Their efforts failed in the previous state legislative session.
The fight is personal for Torres. She said her husband, retired Army Reserve Capt. Leroy Torres, has suffered from his own exposure to burn pits during 23 years in the Army. He was a plaintiff in the case brought before the Supreme Court.
A recent scan of Torres’ brain showed trauma from toxic inhalation, his wife said. Brain damage from toxics appears on scans in the same way that chronic traumatic encephalopathy, known commonly as CTE, appears on scans of football players who have experienced repeated concussions, Rosie Torres said.
“We faced this system of resistance and of delay and deny,” she said of their initial efforts to get help through the VA. “It was very traumatic for us.”
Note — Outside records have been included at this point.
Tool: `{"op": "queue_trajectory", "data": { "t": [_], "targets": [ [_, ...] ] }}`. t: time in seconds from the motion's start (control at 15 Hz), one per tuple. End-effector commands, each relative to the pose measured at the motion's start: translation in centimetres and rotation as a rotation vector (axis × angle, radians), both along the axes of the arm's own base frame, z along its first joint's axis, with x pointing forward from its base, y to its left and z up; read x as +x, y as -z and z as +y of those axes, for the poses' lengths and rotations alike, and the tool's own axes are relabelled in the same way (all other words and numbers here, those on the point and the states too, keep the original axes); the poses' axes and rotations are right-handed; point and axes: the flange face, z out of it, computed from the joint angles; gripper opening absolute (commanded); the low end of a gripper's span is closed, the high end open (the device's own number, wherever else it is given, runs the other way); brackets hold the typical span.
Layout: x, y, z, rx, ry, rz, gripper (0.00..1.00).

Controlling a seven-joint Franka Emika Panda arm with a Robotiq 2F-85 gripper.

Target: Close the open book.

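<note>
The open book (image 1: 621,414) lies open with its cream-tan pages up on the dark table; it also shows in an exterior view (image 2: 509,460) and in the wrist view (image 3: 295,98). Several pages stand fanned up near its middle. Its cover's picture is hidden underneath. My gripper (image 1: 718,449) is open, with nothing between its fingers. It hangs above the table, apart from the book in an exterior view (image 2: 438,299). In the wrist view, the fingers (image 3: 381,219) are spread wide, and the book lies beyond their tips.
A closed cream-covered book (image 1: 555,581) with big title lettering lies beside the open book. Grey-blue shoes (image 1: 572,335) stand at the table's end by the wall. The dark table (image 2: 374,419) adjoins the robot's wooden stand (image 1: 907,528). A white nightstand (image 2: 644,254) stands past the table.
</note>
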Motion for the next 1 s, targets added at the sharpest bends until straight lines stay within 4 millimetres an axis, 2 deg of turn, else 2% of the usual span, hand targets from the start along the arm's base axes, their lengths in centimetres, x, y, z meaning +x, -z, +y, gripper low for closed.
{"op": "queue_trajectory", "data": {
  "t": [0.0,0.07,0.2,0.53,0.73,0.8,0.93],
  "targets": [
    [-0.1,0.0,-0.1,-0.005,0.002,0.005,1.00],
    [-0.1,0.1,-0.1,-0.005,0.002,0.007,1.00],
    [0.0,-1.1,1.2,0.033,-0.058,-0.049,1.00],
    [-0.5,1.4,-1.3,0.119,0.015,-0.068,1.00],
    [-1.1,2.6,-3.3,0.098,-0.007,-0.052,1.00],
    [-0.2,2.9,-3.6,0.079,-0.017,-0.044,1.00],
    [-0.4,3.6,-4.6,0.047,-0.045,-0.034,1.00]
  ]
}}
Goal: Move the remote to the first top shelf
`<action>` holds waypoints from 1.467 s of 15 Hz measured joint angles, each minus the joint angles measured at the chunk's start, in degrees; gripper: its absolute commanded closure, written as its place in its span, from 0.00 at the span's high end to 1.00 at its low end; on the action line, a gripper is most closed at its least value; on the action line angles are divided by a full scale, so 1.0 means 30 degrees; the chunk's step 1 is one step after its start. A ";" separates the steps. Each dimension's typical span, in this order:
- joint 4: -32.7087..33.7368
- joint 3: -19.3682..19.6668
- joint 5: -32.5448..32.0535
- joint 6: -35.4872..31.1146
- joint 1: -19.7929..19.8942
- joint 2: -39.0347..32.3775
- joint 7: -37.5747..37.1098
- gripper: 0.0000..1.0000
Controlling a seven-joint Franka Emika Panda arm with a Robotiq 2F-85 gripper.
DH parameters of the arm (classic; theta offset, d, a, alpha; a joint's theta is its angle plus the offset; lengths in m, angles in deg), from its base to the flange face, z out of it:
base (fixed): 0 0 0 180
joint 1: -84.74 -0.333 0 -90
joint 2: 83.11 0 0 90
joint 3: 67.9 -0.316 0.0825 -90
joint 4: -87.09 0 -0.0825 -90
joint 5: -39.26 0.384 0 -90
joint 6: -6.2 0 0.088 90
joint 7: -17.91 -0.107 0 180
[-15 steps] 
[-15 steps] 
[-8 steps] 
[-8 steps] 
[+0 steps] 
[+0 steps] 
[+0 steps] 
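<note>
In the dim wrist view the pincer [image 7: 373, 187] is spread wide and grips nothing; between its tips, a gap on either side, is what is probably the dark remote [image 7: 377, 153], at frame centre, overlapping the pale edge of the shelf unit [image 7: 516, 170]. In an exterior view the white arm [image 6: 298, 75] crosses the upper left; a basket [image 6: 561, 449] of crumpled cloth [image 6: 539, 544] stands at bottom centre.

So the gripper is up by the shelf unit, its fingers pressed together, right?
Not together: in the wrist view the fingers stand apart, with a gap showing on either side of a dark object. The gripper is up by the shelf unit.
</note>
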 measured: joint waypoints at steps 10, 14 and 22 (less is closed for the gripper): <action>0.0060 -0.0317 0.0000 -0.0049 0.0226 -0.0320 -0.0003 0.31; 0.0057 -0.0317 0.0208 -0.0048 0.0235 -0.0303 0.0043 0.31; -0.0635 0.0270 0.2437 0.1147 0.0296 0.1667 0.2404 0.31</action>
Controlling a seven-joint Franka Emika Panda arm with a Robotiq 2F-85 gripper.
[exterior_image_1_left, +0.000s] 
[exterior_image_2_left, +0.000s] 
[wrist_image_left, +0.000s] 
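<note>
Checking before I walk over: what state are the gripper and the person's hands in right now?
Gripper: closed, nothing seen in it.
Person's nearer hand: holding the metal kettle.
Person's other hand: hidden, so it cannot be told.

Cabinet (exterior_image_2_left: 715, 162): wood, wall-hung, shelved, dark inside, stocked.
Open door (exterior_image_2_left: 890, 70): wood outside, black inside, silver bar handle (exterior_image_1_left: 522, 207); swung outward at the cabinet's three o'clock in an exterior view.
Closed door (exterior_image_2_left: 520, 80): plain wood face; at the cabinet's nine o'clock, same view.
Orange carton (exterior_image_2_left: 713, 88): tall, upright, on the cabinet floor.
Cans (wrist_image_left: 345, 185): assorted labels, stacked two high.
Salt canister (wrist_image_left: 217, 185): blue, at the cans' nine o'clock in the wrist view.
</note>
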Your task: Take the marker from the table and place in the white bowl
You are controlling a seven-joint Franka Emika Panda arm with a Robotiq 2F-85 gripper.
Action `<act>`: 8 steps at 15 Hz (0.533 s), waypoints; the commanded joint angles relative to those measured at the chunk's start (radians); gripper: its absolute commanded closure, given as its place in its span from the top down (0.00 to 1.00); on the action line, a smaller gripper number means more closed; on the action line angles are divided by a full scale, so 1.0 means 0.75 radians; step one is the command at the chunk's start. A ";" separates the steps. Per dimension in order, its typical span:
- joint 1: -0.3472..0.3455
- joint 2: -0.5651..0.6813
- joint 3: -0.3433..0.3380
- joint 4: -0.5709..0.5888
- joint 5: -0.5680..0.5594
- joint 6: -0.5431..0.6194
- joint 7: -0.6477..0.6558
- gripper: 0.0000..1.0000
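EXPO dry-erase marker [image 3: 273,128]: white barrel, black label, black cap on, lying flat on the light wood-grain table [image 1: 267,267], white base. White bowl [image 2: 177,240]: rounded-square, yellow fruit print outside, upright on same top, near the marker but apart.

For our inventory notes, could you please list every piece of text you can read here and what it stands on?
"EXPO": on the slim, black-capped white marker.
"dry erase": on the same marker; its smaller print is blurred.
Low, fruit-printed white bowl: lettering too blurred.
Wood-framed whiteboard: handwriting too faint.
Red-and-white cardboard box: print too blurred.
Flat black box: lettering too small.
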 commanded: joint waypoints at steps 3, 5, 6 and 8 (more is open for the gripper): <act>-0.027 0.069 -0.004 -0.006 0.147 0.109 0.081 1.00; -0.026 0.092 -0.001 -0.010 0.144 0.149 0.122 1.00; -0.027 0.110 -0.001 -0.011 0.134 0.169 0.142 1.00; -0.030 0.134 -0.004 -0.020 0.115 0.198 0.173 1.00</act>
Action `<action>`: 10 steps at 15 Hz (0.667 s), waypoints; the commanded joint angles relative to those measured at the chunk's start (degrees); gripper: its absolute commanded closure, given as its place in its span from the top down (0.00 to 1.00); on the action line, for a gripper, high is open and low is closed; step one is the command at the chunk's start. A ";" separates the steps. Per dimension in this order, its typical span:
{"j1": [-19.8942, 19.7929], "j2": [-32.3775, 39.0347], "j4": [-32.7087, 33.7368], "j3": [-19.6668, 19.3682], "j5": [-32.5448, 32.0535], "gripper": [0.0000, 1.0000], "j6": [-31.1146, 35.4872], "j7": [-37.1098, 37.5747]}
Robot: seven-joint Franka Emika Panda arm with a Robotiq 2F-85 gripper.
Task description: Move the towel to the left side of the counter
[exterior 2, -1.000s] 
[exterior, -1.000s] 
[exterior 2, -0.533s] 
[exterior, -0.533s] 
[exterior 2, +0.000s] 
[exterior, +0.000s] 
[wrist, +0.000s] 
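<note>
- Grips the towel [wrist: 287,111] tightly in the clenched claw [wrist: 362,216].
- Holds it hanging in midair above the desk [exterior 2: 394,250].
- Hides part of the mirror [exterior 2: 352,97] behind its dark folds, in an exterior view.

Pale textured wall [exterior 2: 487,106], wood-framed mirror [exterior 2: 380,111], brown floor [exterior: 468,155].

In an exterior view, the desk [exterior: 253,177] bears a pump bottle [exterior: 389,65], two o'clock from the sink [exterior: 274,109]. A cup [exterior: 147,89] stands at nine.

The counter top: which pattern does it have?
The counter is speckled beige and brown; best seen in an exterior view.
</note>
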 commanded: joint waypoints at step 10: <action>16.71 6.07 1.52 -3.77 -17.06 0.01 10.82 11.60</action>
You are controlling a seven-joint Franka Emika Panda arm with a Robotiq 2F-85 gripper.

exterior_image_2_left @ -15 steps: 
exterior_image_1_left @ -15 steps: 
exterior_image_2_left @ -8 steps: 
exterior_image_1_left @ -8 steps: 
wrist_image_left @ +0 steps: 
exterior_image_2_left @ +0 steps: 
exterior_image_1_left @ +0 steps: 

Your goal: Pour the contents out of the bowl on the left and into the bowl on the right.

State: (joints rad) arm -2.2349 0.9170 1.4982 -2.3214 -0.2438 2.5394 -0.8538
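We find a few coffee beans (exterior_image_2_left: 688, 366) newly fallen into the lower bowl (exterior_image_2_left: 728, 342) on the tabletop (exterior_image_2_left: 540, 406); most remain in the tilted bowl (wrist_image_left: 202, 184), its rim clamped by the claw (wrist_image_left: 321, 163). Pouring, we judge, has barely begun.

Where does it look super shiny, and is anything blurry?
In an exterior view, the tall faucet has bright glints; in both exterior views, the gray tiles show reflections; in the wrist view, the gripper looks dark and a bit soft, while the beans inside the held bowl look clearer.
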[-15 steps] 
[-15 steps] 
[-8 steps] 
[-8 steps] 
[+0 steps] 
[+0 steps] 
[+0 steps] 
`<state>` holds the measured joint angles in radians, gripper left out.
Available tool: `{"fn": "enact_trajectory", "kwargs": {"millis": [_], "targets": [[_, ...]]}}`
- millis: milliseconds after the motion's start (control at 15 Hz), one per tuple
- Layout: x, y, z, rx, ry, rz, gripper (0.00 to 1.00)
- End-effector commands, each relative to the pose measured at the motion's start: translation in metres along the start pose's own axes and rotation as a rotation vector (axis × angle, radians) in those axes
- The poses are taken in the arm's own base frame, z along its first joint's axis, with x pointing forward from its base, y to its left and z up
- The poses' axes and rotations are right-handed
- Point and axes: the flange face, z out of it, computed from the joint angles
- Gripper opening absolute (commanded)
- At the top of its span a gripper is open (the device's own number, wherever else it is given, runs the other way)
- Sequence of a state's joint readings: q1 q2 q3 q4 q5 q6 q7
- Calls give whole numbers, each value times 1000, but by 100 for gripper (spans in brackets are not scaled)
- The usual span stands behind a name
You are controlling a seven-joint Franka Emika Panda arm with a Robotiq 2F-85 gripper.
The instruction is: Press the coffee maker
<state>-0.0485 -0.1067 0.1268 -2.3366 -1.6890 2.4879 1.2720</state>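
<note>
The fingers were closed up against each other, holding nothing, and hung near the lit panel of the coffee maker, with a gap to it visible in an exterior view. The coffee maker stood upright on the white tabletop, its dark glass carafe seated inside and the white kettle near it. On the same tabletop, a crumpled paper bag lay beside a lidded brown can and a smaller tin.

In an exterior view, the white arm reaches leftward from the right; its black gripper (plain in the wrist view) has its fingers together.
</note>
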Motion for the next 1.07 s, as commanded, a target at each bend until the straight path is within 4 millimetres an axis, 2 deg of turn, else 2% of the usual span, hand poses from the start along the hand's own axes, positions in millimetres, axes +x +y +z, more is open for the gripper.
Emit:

To close the San Antonio meeting, Castro, Rosie Torres, Doyle and Texas State Rep. Roland Gutierrez, who represents the city, took questions submitted in writing from people in attendance. Most questions focused on how to get involved in helping move the bills through the governments or the diagnosed ailments surrounding exposure to burn pits.
However, one person questioned what hope this generation of veterans has when it took decades to get the government to help Vietnam War veterans suffering from exposure to the pesticide Agent Orange.
“I don’t want it to take as long as it took for people who suffered from Agent Orange,” Castro said. “It shouldn’t take that long, but in order to hasten this and speed it up it takes public will. It takes a lot of pressure at the federal level and the state level.”
Castro will host two more town halls in Texas on Saturday in Corpus Christi and Edinburg.